Sardegna, gli elettori premiano l’unità

Una riflessione sui risultati del voto nell'Isola, e su come siano cambiati alcuni dei paradigmi che hanno caratterizzato la seconda repubblica.
Elly Schlein (s) e Alessandra Todde si stringono le mani in mezzo alla gente al quartier generale, Cagliari, 26 febbraio 2024. ANSA / Fabio Murru

Una riflessione che non ho sentito, nel diluvio di commenti al risultato elettorale sardo che affianca la pioggia di questi giorni, è sul fatto che gli elettori pare siano interessati all’unità delle coalizioni, o perlomeno ne puniscono la disunità.

È una chiave di lettura, come ce ne possono essere molte altre, ma segna a mio avviso un distacco anche rispetto alla cosiddetta “seconda repubblica”. Negli scorsi anni si è cercato di riprodurre un sistema di partiti in cui, come nella prima repubblica, c’era una appartenenza marcata dell’elettore al partito o all’area politica di riferimento: un centrosinistra riunito attorno al Pds di Occhetto e poi al Pd e un centrodestra “federato” da Forza Italia e da Silvio Berlusconi.
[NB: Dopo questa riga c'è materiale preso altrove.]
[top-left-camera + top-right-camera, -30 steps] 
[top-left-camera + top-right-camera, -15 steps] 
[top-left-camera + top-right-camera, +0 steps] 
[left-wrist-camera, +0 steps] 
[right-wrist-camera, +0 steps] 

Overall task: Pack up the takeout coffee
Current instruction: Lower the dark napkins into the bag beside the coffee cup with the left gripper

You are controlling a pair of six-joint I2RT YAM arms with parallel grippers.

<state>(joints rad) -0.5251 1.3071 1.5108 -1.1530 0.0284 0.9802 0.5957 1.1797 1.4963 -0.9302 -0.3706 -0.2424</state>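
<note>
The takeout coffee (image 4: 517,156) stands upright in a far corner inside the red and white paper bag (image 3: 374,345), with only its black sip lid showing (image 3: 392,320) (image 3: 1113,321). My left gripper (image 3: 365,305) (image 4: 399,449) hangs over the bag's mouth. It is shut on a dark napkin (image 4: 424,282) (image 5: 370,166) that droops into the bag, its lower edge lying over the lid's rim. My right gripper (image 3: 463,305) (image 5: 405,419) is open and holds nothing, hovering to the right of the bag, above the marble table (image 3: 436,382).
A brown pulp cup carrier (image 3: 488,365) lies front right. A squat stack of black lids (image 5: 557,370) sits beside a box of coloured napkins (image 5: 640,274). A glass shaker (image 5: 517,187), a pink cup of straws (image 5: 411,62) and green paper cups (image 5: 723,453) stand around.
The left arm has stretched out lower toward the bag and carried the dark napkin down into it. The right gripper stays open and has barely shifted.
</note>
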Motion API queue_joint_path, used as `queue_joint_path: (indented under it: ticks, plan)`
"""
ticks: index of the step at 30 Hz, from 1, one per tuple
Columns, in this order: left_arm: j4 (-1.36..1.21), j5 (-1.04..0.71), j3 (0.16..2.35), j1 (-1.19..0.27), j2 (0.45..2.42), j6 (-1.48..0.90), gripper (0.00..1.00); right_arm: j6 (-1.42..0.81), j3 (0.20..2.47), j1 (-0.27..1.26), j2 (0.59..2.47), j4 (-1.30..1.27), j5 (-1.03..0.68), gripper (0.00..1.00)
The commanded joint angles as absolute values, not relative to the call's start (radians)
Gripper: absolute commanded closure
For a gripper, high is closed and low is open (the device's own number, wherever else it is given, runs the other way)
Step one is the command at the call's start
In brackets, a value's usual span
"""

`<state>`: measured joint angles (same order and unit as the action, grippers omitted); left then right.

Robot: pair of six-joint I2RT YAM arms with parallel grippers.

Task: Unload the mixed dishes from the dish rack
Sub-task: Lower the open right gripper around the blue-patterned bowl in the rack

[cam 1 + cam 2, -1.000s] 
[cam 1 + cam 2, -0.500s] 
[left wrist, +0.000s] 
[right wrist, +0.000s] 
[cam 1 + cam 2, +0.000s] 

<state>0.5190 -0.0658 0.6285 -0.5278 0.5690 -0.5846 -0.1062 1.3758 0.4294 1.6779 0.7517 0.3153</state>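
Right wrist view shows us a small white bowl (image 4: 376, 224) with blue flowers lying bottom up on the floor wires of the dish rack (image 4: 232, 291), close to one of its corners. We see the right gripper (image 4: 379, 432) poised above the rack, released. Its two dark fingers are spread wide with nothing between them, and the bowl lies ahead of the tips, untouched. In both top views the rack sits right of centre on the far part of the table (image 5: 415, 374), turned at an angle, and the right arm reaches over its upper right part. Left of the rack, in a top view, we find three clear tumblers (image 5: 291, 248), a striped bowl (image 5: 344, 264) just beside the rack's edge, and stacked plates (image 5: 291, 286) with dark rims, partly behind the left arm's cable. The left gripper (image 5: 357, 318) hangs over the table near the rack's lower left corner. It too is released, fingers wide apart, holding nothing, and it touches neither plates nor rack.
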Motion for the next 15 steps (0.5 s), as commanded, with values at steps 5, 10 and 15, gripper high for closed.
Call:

I partiti cosiddetti “minori” andavano ad allearsi con i partiti maggiori per ottenere una rappresentanza parlamentare e locale.

Adesso l’elettorato è molto più mobile. Non si può dare per scontato, almeno per una buona fetta di cittadini che votano, che i voti di 5 anni prima si riprenderanno per fedeltà alla linea, indipendentemente dal candidato o dal lavoro svolto. Anzi, nel malcontento diffuso pare farso largo un desiderio di novità e di cambiamento “a prescindere” con frequenti e repentini cambi di governo locale e nazionale.

Quindi molti elettori valutano non tanto i partiti, e forse nemmeno più di tanto le culture di appartenenza, quanto le persone e i progetti. In questo quadro, di cui dò solo una lettura personale, non essendo né sociologo né studioso di sistemi politici, conta molto “come” si arriva al voto, non solo “con chi”.

Non so se è un bene o un male ma certo la raccolta voti facile, con un “mai con i comunisti”, “mai coi fascisti”, residuo della seconda guerra mondiale, o i più recenti “mai con i 5 stelle” sembra perdere fascino.

I litigi nella coalizione di centrodestra, e una volontà di Fratelli d’Italia di far valere il proprio peso elettorale nella scelta dei candidati a presidente di Regione, che anni fa non avrebbero nemmeno fatto notizia, abituati al cosiddetto “manuale Cencelli”, sono stati puniti dagli elettori.

E in precedenza sia il Pd che il Movimento 5 Stelle hanno sperimentato che l’impuntatura sull’andare da soli e sulla difesa identitaria dei propri valori, paga meno di un onesto anche se parziale compromesso. Che poi era la specialità delle correnti Dc, ma questa è storia.

Quindi lo spunto che desidero proporre ai lettori è che c’è desiderio di unità delle forze politiche: non si chiede tanto l’uomo o la donna forte ma la capacità di fare sintesi, di “lavare i panni sporchi in casa”, non in modo ipocrita ma reale. Meglio fare meno ma in unità, ci diciamo a volte nei gruppi spirituali, e forse non vale solo lì.

In un mondo politico polarizzato da anni c’è voglia forse di pace, di relazioni normali tra maggioranza e opposizione, di meno demonizzazione dell’avversario e più postura istituzionale. Che non vuol dire rinunciare al confronto anche aspro, ma provare a fare “outing” di una fraternità di fondo tra cittadini e nazioni che il Vangelo ricorda da 2000 anni, in vista delle elezioni europee ormai imminenti.